▶ TASK ITEM: Repeat what the lines below say, word for word, and skip every image.

----------

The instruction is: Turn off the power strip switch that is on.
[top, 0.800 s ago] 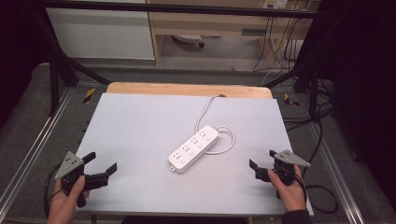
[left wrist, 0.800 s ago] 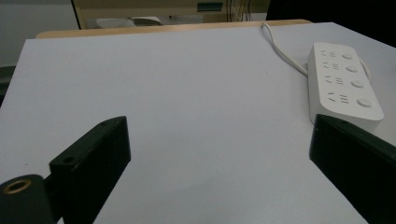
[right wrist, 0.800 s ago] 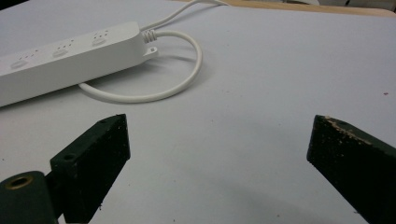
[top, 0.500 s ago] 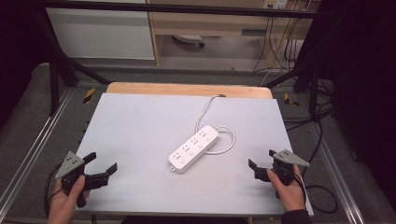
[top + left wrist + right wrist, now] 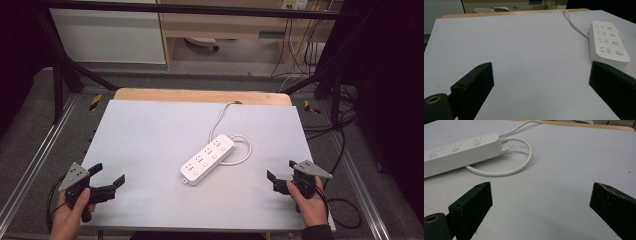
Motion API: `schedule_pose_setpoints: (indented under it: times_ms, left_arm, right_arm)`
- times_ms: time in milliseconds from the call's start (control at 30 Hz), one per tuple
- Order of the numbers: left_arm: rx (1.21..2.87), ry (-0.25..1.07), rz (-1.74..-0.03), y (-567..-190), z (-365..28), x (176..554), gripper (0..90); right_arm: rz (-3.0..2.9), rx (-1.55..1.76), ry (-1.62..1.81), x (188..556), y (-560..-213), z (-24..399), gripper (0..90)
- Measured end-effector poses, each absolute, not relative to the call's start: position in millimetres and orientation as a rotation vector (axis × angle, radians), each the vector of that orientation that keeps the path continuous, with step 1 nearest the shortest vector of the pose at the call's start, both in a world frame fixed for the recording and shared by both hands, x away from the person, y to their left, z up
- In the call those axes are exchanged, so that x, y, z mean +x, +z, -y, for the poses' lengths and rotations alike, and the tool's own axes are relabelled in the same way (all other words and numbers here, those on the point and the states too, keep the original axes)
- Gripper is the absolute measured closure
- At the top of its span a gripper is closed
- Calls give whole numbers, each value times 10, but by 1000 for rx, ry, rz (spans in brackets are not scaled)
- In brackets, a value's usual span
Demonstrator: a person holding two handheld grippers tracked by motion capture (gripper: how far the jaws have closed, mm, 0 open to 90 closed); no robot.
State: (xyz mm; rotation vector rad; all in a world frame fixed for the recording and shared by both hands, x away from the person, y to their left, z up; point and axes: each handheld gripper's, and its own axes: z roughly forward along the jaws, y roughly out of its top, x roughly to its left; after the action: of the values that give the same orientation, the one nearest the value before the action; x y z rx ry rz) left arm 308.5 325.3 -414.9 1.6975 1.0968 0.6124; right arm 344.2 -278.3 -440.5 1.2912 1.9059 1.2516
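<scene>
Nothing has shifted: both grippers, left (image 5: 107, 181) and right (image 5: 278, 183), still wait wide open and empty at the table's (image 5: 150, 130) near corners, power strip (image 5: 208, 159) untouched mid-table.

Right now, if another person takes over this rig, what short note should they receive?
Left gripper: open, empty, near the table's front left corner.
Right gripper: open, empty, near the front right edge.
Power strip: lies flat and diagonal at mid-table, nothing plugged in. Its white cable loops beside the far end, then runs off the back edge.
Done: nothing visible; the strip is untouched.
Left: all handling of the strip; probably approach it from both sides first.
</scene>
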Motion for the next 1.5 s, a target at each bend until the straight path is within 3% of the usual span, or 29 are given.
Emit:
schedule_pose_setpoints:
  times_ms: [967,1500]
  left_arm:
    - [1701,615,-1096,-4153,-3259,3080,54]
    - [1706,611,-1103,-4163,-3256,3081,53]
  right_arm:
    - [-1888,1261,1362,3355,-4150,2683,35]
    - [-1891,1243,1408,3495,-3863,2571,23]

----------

▶ RESPONSE AREA:
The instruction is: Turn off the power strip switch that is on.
[top, 0.800 s ago] 
[left wrist, 0.800 s ago] 
[right wrist, 0.800 s ago] 
[top, 0.500 s ago] 
[top + left wrist + right wrist, now] 
Motion API: `schedule_pose_setpoints: (indented under it: times_ms, left_arm, right_arm)`
- times_ms: time in milliseconds from the call's start (control at 30 Hz), one per tuple
- Order of the numbers: left_arm: rx (1.21..2.87), ry (-0.25..1.07), rz (-1.74..-0.03), y (-567..-190), z (-365..28), x (176..554), gripper (0..90); right_arm: rz (-3.0..2.9), rx (-1.55..1.76), ry (-1.62..1.81), x (188..556), y (-560..-213), z (-24..399), gripper (0..90)
- Measured end-effector poses, each absolute, not relative to the call's start: position in millimetres and orientation as a rotation vector (axis × angle, radians), each the vector of that orientation that keeps the path continuous, with step 1 nearest the shortest vector of the pose at the call's start, both in a world frame fixed for the recording and shared by both hands, x away from the person, y to their left, z up
- In the call those axes are exchanged, so that x, y, z mean +x, +z, -y, for the poses' lengths and rotations alike, and the tool's own axes are relabelled in the same way (all other words and numbers here, those on the point and the states too, keep the original axes)
- Gripper is the absolute measured closure
- At the top of its span a gripper is closed
- Calls give whole numbers, each value times 10, but by 1000 for rx, ry, rz (spans in brackets are not scaled)
- In brackets, a value's usual span
Demonstrator: a person holding two handheld grippers tracked by motion capture (gripper: how far the jaws have closed, mm, 0 open to 90 closed); no robot.
State: (xyz mm; rotation vector rad; all in a world frame fixed for the recording and shared by both hands, x away from the person, y to their left, z up; point and axes: each handheld gripper's, and its own axes: z roughly forward along the jaws, y roughly out of its top, x roughly to its left; after the action: of the values that give the same orientation, the one nearest the value before the action; x y z rx ry rz) left arm 308.5 325.3 -414.9 1.6975 1.0968 0.6124; right arm 344.2 -278.3 -440.5 1.2912 1.9059 1.2516
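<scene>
Nothing has shifted: both grippers, left (image 5: 107, 181) and right (image 5: 278, 183), still wait wide open and empty at the table's (image 5: 150, 130) near corners, power strip (image 5: 208, 159) untouched mid-table.

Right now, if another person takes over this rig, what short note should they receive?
Left gripper: open, empty, near the table's front left corner.
Right gripper: open, empty, near the front right edge.
Power strip: lies flat and diagonal at mid-table, nothing plugged in. Its white cable loops beside the far end, then runs off the back edge.
Done: nothing visible; the strip is untouched.
Left: all handling of the strip; probably approach it from both sides first.
</scene>
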Motion for the next 1.5 s, a target at each bend until the straight path is within 3% of the usual span, or 29 are given.
Emit:
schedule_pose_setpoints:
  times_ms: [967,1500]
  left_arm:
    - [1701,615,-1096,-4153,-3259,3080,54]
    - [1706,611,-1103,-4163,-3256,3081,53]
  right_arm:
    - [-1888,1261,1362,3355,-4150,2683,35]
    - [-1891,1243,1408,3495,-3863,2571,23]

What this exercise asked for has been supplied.